Com a turbulência política das últimas semanas, caiu numa espécie de limbo, como tudo o mais, o debate sobre o anteprojeto de reforma universitária em discussão já há alguns meses; mas, no lapso de tempo em que o novo texto foi debatido, salvo raras vozes discordantes, em geral se concluiu que, mesmo não sendo ainda o melhor dos mundos, a segunda versão do documento representa um avanço em relação à primeira. O texto, mais enxuto, desidratou-se de um quarto de gordura e se livrou de ranços ideológicos como, por exemplo, o de tentar submeter as universidades a conselhos sociais com poder deliberativo que, sobrepondo-se às instâncias representativas já consolidadas, solapariam sua legitimidade; isto além do viés utilitarista de uma política extensionista demasiado enfática, em prejuízo do compromisso maior com os valores acadêmicos da pesquisa e da educação superior. A nova versão do anteprojeto avança também ao definir a obrigatoriedade de um terço de vagas noturnas nas universidades públicas - um fator de inclusão dos mais eficazes -, seguindo o exemplo da Constituição paulista, que já o faz há mais de 15 anos, e ao preservar as prerrogativas dos Conselhos Estaduais de Educação como órgãos reguladores das universidades estaduais - como a USP, a Unicamp e a Unesp -, evitando um centralismo indesejado e perigoso.
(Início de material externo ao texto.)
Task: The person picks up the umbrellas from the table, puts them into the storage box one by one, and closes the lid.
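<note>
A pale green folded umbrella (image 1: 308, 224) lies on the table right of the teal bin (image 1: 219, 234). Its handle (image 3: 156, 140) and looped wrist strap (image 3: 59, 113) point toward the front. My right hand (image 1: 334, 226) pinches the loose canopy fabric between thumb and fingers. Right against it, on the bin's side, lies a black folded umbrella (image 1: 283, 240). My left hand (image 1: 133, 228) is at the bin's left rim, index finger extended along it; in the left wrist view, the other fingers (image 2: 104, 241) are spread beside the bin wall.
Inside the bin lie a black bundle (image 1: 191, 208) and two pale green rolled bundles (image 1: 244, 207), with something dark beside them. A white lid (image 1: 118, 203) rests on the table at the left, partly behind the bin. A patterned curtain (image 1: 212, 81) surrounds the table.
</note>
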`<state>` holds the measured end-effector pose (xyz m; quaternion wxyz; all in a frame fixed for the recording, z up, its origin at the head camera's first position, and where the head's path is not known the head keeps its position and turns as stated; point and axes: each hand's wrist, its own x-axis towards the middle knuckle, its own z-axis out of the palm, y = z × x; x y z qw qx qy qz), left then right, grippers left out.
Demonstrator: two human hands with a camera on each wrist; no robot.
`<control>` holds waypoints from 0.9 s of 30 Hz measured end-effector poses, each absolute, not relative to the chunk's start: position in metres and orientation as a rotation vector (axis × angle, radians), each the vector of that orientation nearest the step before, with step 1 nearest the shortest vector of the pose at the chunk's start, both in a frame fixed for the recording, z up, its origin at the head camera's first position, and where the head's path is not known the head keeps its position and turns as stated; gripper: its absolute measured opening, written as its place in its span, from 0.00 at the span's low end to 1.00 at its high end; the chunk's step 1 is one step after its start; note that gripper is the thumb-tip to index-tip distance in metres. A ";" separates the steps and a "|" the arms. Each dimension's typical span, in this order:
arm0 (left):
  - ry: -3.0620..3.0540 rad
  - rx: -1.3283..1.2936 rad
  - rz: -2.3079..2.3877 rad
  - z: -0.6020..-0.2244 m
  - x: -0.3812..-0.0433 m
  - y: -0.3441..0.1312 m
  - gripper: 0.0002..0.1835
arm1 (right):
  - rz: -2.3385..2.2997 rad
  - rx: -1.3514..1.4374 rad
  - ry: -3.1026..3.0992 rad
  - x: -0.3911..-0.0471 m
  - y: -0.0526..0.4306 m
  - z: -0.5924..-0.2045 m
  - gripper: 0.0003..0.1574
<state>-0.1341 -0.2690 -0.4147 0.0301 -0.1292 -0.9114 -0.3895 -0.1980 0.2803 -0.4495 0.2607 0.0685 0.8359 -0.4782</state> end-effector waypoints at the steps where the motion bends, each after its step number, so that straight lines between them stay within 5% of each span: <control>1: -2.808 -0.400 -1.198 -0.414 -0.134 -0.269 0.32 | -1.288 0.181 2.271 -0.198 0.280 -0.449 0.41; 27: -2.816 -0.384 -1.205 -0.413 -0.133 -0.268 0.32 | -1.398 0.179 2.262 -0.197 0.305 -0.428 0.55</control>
Ainda persistem, contudo, problemas como, por exemplo, a tentativa de definir o conceito de autonomia universitária - ou seja, de restringi-lo -, quando a Constituição brasileira já dá conta desse tópico, de forma irretocável, no seu artigo 207. Por outro lado, falta incluir enfaticamente a atividade de pesquisa, ao lado do ensino e das atividades de extensão, entre as exigências básicas para que uma instituição de ensino superior seja efetivamente reconhecida como universidade. Parece demagógica a reintrodução, a esta altura, do tema da eleição direta para reitor e vice-reitor, em substituição ao sistema de consultas indicativas, no âmbito do sistema federal de ensino superior.

E soa tímido o dispositivo (artigo 57) que fixa um mínimo de 5% da verba de custeio para a assistência estudantil (bolsas, subsídio à alimentação, moradia, programas de inclusão, etc.), quando a experiência de universidades como a Unicamp mostra que o patamar ideal de gastos para essa finalidade deve oscilar em torno de 13% dos recursos destinados ao custeio.

O avanço mais notável, entretanto, é o abandono do imediatismo das chamadas cotas étnicas em troca de políticas de ação afirmativa que levem em conta a inclusão dos estudantes oriundos da escola pública, onde seguramente estão os negros, os indígenas e os pobres de um modo geral. Diz o texto que isso se fará segundo cronogramas e metas fixados pelas universidades públicas, num prazo de dez anos, devendo-se alcançar nesse prazo 'o atendimento pleno dos critérios de proporção de pelo menos 50%, em todos os turnos e em todos os cursos de graduação, de estudantes egressos integralmente do ensino médio público'.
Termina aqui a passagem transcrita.